An interesting idea, and it is quite possible (vim7 tabs show how the GUI tab clicks in the gnome terminal), but I do not see the benefits of this.
Using the following ~/.screenrc , graphical tabs are displayed:
startup_message off vbell off hardstatus alwayslastline hardstatus string '%{gk}[ %{G}%H %{g}][%= %{wk}%?%-Lw%?%{=b kR}(%{W}%n*%f %t%?(%u)%?%{=b kR})%{= kw}%?%+Lw%?%?%= %{g}]%{=y C}[%d/%m %c]%{W}'
.. that look like this (after renaming the tabs with ctrl+a,a :
x http://img216.imageshack.us/img216/9401/picture4myi.png
You can scroll through the screen session using the "copy mode" by doing ctrl+a,[ and using the cursor keys (press Esc or ctrl+c to exit it)
You can also connect to the same screen session several times using the screen -x (rather than -r ) flag, so you can use any tabbed emulator and open one tab for each screen window.

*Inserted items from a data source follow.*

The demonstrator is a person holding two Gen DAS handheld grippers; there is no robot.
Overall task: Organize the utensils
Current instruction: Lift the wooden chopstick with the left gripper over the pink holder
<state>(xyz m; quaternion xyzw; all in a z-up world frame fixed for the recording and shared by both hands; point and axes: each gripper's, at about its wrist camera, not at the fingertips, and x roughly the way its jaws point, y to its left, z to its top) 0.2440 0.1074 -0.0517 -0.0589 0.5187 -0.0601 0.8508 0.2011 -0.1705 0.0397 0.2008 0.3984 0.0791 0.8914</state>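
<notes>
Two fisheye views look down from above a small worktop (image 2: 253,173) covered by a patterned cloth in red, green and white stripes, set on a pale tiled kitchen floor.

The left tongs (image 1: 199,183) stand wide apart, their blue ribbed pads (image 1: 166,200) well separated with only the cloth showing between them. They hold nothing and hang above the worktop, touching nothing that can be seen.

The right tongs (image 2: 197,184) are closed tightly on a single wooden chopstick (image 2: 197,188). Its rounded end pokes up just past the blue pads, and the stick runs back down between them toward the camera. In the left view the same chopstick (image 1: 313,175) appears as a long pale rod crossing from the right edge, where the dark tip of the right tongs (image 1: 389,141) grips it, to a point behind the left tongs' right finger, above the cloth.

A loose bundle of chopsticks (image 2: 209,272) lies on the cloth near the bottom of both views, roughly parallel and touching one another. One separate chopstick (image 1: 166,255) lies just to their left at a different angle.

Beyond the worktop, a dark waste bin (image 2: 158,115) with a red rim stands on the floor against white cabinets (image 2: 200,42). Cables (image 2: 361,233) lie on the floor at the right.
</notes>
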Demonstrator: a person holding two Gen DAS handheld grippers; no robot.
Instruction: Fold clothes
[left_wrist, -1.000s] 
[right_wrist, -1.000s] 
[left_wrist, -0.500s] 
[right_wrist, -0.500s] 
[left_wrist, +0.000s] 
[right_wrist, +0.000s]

If you really want to start implementing this, one option would be to study the gnome-terminal modification in order to copy the vim-tabbed behavior for the screen. Or write your own on-screen client - you donβt need to do anything, like fragile sound, like cleaning the terminal - there is a FIFO file (usually) /tmp/uscreens/S-$USER/$PID.sessionname , which I think is how the screen works and remembers the open-source screen!